車載用TFT-LCD市場で最も大きな数量を占めるのは、センターコンソール部に設置されるCenter Information Display(CID)である。CIDは、カーナビなど地図表示用途に加えて、最近はリアカメラのバックモニター用途で成長が見込まれている。
現在、バックモニター用途のディスプレイは、オーディオ向けディスプレイを兼用するケースが多い。また、運転時のスマートフォン利用は安全運転の観点から規制の対象となる国が多いことから、ディスプレイオーディオはスマートフォンとの連携機能を持たせる機器としても注目されている。
スマートフォンとディスプレイオーディオの連携は、スマートフォンが取得した情報をUSBやBluetoothを介して車載機器に転送し、タッチパネルを備えた車載機器側のディスプレイで操作する。スマートフォンの車載利用は法規制の兼ね合いで慎重に進められているが、CIDと絡めることにより拡張性の高いサービス提供が可能となるため、各社が市場投入を急いでいる段階にある。
車載機器とスマートフォンの接続に関しては、Nokiaと欧州自動車メーカー4社によって設立されたCar Communication Consortium (CCC)が提唱するMirror Link規格が標準規格として検討されている。同規格はスマートフォン側にもインターフェースを用意する必要があるため、スマートフォンメーカーに採用を働きかけている。すでに、Samsung ElectronicsのGalaxy SⅢなど有力機種で採用が開始されている。
一方、スマートフォン分野でSamsung Electronicsと競合するAppleは、音声UI「Siri」を画面操作なしで利用できるEyes Freeモードを発表した。

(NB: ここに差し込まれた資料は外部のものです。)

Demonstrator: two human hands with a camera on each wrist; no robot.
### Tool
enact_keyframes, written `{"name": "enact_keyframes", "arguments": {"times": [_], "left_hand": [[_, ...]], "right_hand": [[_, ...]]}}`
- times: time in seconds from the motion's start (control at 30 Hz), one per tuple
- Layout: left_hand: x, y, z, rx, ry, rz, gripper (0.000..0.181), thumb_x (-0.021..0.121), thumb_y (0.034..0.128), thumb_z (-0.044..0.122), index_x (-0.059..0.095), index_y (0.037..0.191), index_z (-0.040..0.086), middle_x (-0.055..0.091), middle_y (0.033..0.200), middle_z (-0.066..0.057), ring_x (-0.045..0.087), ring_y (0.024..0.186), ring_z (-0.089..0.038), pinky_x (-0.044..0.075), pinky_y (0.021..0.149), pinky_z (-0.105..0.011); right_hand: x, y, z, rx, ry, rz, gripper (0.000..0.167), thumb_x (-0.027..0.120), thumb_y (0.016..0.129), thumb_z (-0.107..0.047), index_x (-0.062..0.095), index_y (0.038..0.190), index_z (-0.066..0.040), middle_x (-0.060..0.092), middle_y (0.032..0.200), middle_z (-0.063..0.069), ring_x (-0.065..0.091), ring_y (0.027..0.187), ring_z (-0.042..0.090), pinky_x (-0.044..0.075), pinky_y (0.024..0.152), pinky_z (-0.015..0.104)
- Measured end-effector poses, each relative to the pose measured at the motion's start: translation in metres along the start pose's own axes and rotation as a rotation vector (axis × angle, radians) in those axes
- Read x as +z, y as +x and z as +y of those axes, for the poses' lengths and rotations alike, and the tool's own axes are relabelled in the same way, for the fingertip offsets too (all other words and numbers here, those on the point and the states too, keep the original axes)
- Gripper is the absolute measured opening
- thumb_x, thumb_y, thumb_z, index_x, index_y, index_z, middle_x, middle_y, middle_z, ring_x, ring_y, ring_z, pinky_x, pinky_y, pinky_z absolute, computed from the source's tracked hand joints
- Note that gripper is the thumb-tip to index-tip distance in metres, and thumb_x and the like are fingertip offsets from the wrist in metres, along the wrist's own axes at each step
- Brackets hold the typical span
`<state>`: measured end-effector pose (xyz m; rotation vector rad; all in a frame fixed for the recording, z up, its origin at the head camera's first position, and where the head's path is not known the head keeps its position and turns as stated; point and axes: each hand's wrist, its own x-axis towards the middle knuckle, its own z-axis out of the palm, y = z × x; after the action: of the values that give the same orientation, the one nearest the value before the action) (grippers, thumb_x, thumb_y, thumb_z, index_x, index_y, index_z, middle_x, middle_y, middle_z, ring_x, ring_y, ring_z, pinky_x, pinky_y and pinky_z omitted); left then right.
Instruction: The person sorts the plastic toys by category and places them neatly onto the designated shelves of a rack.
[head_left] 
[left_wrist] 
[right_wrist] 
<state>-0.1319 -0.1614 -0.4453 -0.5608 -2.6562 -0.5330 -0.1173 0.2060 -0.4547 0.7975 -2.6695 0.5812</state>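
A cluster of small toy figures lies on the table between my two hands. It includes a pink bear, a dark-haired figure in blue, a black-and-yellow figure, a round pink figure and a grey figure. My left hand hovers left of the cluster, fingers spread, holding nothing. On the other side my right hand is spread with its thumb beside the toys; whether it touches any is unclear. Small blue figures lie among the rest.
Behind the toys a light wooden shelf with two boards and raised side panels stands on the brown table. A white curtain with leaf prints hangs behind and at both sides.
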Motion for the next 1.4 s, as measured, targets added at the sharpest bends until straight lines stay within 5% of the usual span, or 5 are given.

「Siri」への対応はiOS6からとなり、自動車メーカーでも2013年以降にハンドルの音声操作ボタンでSiriを起動させる車種の販売を予定している。
音声UIの採用により、ハンズフリー機能が実現するなど安全運転への貢献度が高くなることから、自動車メーカーは音声UIの採用に乗り気である。しかし、認識率や正答率などは依然改善が必要な段階にある。音声UIが進化した場合、車内でのスマートフォン利用に必ずしもディスプレイやタッチパネルを搭載する必要がなくなるため、車載用TFT-LCDの需要に対しても影響を与える可能性がある。